I hope that this film is yet another masterpiece that will start a wave of greater films using 3D to make them an experience. The idea of a film being an experience is something that people have strived for when going to the movies from the beginning. Films like Hugo and Life of Pi are the future of cinema. These films that are some of the best films of the year using 3D technology to enhance the film and make it leave more of an impression is what I would love to see. After viewing Life of Pi, this idea of the future of 3D came to me based on how blown away I was by how Lee used the 3D technology in his film. How he used the technology to make the visuals not only memorable but historic.
I leave with one last thought. While some movies use 3D to make more money through post conversion and poorly executed work, I hope to see more movies like the ones mentioned that will not only give us one of the best movies of the year but also some that leave an impression on us making us as satisfied as possible with our cinematic viewing.

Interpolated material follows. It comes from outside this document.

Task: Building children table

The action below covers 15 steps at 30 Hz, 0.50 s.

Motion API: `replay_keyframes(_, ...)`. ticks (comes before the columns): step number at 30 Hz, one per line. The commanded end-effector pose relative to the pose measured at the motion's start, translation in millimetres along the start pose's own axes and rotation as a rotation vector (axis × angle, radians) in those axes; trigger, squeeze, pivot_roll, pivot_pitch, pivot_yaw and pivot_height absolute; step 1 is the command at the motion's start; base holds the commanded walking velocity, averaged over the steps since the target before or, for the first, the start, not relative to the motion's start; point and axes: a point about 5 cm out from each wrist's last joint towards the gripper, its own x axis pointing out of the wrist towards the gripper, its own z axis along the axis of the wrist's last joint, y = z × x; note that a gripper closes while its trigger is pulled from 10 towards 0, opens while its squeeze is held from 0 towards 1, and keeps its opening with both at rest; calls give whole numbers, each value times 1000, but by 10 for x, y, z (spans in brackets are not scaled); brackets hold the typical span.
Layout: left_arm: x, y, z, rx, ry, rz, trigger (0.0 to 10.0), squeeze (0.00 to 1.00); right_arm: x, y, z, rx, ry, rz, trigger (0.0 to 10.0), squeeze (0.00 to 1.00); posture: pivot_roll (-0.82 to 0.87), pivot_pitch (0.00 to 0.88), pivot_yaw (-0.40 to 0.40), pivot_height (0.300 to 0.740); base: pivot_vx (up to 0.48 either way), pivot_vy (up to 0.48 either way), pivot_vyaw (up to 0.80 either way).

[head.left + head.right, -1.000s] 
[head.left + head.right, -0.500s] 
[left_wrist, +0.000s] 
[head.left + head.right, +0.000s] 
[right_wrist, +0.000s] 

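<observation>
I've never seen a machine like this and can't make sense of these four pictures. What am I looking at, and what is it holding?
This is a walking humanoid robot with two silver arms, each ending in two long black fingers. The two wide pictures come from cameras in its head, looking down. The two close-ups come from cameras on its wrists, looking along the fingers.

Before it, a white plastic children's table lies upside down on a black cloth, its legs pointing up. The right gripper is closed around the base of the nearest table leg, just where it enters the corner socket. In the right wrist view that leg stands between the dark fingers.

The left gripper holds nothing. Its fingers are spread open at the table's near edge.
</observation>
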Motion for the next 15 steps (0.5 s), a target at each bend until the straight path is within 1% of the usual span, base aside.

What do you think? Leave a comment.
Well we all know how Hollywood has been trying to milk us from the success of Avatar with disastrous 3D movies. I hope too that there will be more greatness like Hugo coming in the future. Good article Zach!
Thanks, glad you liked it! Those movies were so great and I had unforgettable experiences while watching them. I hope that 3D is used like that in the future.
I am not a 3D fan. It failed to do much in the 1950’s and what it has succeeded in more than anything else is cost theaters money. They then pass that along to the customers. The saving grace of 3D is if it can grab a legitimate foothold in the home video market, and that will be determined by how long the hardware can be made profitable. The window for profit on HT tech is shrinking faster every year (it is the ONLY industry where the cost of items decreases in comparison to the rest of the market), and once makers of the hardware no longer feel there is money to be made, they will move on to another technology. If 3D can gain enough acceptance before that happens, it has a chance.
I understand where you are coming from Taylor. Like I state in my article, it was used a lot as a cheap trick. But at the same time, the movies I listed are some that are making movies more special and immersing so I hope that this is where 3D is headed.
I liked reading this post, but I think that you could have explored more areas around this subject.
Thanks for the input. I felt the same way a little bit and I think I’ll try to do a full scale analysis in another article.
The difficulty in using 3D technology is that it has to weave into the plot seamlessly. The reason why 3D films are largely seen as a gimmick by your logic is that these films fail to do this.
I feel as if these assertions only apply to the the First World.